In declining to adopt the rulings of Judge Peck in BNY and Ballyrock, the Court noted that the safe harbours contained in the US Bankruptcy Code (including the Swap Bankruptcy Safe Harbour) are to be interpreted broadly and literally. In the Court's view, this was consistent with its prior decisions which emphasised that the various safe harbours are intended to protect the stability and efficiency of the financial markets.
In light of this, the Court made the following three findings:
- First, the use of the terms "termination" and "liquidation" therein should be interpreted to have two distinct meanings – the term "termination" covered the actual termination of the Swaps and the term "liquidation" was broad enough to cover the subsequent liquidation of the Collateral as well as the distribution of the proceeds pursuant to the priority of payments. It was not a relevant consideration that the priority of payments in effect gave the Noteholders priority ahead of LBSF.
- Second, because the priority of payment provisions were either explicitly part of the Swaps documentation or incorporated through schedules, they formed part of the Swaps and were therefore rights of "swap participants".
- Third, the enforcement of the priority of payment provisions was a right of the issuers, being counterparties to the Swaps and therefore "swap counterparties", that was protected by the Swap Bankruptcy Safe Harbour. The fact that the termination of the Swaps and the liquidation and distribution of the Collateral were rights that could be exercised by the issuer was sufficient for those rights to be protected, notwithstanding that it was the trustee, acting on behalf of the issuers, who actually exercised such rights.

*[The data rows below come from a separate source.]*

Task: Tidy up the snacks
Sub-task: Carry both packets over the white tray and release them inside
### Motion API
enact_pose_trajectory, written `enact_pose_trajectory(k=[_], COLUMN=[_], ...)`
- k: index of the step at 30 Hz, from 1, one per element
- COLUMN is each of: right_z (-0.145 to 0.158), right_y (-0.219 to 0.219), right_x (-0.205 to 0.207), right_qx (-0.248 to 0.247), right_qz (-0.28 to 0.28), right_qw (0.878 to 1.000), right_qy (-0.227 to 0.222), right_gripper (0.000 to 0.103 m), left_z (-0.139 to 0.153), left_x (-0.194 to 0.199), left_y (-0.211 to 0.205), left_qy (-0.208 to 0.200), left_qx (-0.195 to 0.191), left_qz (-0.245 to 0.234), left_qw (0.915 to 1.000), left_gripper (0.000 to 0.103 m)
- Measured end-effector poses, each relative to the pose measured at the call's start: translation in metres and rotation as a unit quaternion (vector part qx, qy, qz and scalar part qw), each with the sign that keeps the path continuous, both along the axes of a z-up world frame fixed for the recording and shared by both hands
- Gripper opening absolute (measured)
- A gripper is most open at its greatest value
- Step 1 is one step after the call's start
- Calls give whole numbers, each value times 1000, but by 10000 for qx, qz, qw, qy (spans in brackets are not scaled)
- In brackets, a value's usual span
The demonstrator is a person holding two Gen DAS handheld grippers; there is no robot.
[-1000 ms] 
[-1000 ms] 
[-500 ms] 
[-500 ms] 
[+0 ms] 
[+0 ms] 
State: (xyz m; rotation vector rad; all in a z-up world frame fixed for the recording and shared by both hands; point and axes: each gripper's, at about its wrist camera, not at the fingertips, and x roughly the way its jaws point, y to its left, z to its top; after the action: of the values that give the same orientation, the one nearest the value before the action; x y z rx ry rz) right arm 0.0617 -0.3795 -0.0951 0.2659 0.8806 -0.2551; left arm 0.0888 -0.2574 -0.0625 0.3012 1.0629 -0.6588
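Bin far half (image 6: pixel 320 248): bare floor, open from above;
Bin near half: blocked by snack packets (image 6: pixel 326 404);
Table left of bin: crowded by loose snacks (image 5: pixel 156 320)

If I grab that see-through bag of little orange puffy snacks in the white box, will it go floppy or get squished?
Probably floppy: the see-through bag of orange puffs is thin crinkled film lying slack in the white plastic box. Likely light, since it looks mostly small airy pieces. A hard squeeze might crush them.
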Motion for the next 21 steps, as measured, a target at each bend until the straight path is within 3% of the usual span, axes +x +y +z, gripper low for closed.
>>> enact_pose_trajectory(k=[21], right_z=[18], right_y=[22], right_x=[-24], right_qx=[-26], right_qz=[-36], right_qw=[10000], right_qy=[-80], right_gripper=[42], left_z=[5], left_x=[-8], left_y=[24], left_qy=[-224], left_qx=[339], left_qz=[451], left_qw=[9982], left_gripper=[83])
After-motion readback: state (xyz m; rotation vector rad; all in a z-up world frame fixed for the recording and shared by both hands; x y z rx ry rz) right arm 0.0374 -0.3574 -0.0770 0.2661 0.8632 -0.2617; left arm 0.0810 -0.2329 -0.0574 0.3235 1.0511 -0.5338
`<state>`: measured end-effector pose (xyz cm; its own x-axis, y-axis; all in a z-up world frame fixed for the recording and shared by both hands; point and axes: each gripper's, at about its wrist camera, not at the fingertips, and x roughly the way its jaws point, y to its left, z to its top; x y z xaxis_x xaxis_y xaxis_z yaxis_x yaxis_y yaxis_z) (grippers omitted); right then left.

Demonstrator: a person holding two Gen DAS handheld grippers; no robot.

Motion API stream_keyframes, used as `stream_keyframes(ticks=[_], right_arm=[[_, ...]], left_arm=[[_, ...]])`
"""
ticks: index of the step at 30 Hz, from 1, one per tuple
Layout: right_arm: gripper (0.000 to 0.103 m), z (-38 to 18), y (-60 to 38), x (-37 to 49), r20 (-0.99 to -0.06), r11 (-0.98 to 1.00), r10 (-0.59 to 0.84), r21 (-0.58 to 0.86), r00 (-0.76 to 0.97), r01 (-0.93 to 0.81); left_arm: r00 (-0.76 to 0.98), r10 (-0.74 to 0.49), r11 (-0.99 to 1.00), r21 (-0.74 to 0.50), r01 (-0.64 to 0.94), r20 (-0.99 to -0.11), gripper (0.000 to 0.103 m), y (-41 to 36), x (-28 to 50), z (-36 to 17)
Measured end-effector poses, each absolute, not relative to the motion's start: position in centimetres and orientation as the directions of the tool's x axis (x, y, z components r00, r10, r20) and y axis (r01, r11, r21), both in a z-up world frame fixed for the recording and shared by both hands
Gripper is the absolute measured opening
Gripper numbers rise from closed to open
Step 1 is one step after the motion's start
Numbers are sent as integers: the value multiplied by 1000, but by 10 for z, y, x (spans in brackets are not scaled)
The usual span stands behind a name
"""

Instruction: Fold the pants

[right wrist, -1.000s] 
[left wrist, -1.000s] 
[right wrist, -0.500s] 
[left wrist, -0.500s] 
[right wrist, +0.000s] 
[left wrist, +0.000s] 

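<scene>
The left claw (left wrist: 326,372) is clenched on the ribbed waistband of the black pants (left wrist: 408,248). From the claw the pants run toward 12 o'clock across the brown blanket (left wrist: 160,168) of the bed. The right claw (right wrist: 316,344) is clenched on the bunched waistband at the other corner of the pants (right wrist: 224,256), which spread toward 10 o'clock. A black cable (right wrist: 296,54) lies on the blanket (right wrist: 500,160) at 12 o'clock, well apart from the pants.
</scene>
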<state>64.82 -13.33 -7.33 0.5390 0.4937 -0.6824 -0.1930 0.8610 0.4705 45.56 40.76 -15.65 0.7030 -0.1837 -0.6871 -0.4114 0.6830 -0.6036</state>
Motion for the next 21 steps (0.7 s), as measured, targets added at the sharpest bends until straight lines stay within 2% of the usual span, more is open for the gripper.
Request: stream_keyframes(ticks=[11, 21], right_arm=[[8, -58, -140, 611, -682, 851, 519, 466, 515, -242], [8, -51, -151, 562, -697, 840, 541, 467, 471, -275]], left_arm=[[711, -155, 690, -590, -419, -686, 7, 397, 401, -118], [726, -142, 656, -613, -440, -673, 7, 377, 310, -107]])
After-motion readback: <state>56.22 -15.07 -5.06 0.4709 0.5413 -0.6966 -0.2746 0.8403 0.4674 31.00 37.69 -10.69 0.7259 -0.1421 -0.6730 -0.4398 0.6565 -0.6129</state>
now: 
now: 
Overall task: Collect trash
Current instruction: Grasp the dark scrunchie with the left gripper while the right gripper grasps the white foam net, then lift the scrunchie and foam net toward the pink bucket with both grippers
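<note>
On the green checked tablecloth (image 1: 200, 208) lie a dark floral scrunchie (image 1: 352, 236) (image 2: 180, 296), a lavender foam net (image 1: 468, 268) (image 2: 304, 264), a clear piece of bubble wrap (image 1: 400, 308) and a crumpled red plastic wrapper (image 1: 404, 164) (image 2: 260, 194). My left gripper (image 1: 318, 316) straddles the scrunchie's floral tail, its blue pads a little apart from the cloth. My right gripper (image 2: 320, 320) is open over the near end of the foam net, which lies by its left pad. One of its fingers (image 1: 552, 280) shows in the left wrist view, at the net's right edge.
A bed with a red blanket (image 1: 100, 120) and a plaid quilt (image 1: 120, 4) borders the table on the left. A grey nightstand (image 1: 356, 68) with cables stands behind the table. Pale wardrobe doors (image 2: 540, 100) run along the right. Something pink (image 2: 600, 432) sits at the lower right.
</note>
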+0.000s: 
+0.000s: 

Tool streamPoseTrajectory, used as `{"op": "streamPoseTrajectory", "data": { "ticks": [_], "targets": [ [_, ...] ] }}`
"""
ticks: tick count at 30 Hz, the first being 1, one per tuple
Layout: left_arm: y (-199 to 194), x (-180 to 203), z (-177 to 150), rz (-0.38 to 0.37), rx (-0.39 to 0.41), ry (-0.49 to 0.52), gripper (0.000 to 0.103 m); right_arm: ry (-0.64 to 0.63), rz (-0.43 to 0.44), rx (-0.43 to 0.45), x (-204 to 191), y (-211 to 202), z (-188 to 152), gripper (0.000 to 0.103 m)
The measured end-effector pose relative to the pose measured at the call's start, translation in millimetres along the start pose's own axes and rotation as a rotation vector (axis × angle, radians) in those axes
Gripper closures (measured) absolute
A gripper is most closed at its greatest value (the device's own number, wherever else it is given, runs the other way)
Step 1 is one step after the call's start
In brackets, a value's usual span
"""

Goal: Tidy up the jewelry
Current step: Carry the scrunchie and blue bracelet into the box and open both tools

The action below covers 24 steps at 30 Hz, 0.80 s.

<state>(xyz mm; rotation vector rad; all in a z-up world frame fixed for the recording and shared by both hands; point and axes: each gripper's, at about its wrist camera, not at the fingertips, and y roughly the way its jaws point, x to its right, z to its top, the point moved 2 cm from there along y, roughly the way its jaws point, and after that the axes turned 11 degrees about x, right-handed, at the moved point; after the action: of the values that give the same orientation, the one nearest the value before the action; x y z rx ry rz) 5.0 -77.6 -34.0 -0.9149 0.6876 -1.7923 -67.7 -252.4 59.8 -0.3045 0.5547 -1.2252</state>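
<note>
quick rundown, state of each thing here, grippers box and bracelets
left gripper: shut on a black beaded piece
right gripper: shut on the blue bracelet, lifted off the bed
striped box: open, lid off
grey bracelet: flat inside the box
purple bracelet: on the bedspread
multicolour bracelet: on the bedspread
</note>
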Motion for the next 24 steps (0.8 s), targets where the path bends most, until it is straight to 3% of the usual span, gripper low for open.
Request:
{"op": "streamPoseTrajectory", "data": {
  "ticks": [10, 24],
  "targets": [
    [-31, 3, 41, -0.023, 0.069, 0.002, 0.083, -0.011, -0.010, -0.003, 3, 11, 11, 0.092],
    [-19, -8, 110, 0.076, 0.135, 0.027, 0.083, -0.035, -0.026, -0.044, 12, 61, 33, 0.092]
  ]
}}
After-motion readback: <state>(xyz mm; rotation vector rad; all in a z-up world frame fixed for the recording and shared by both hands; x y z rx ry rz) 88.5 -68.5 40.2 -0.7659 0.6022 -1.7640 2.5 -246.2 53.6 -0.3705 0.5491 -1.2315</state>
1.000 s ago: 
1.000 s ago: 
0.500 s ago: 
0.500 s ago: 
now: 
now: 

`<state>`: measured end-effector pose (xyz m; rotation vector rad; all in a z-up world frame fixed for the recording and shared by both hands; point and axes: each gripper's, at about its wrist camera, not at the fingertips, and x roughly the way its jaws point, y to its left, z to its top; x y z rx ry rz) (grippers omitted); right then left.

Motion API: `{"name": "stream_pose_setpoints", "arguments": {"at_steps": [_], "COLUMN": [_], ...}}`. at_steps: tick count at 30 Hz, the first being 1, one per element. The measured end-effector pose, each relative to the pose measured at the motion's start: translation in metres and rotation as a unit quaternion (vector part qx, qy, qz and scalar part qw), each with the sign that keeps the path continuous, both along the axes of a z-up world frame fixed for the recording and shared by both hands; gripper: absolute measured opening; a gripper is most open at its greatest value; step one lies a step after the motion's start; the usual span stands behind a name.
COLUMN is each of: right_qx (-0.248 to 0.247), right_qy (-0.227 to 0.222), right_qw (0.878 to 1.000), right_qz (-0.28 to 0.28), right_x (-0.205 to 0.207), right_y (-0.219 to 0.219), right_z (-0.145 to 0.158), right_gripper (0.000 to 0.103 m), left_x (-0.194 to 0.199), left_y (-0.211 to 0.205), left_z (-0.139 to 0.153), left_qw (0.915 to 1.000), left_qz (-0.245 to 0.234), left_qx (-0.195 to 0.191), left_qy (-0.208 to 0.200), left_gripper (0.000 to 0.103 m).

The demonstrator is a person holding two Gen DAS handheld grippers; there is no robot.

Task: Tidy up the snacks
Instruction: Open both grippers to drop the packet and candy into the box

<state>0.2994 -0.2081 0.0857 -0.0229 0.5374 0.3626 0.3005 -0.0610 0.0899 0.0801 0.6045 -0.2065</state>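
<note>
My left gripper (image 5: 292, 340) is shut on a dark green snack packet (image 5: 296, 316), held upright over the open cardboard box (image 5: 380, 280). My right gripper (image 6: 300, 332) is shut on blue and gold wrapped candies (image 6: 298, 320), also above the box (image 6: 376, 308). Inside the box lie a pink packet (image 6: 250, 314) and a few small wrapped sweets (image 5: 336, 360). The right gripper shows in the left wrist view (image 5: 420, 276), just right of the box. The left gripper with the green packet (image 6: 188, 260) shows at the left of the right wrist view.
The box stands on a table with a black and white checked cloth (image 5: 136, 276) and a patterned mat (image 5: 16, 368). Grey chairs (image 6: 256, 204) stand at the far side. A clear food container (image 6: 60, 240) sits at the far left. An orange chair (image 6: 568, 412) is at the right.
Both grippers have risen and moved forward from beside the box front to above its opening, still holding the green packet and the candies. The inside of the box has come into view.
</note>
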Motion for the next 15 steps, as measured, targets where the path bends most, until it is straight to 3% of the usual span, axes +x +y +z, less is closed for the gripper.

The Court therefore concluded that enforcement of the priority of payment provisions satisfied the elements of the Swap Bankruptcy Safe Harbour and thus those provisions could not be stayed, avoided or otherwise limited by the US Bankruptcy Code (including by application of the anti-ipso facto provisions) or any court order. Therefore, even though the priority of payment provisions in the Type 1 Transactions were in theory unenforceable under the anti-ipso facto provisions, the distributions made pursuant to such provisions were nonetheless enforceable through by the Swap Bankruptcy Safe Harbour. The same conclusion would also apply to the Type 2 Transactions, although as the priority of payment provisions applicable to such transactions were enforceable (i.e., they were not caught by the anti-ipso facto provisions) the distributions were already protected.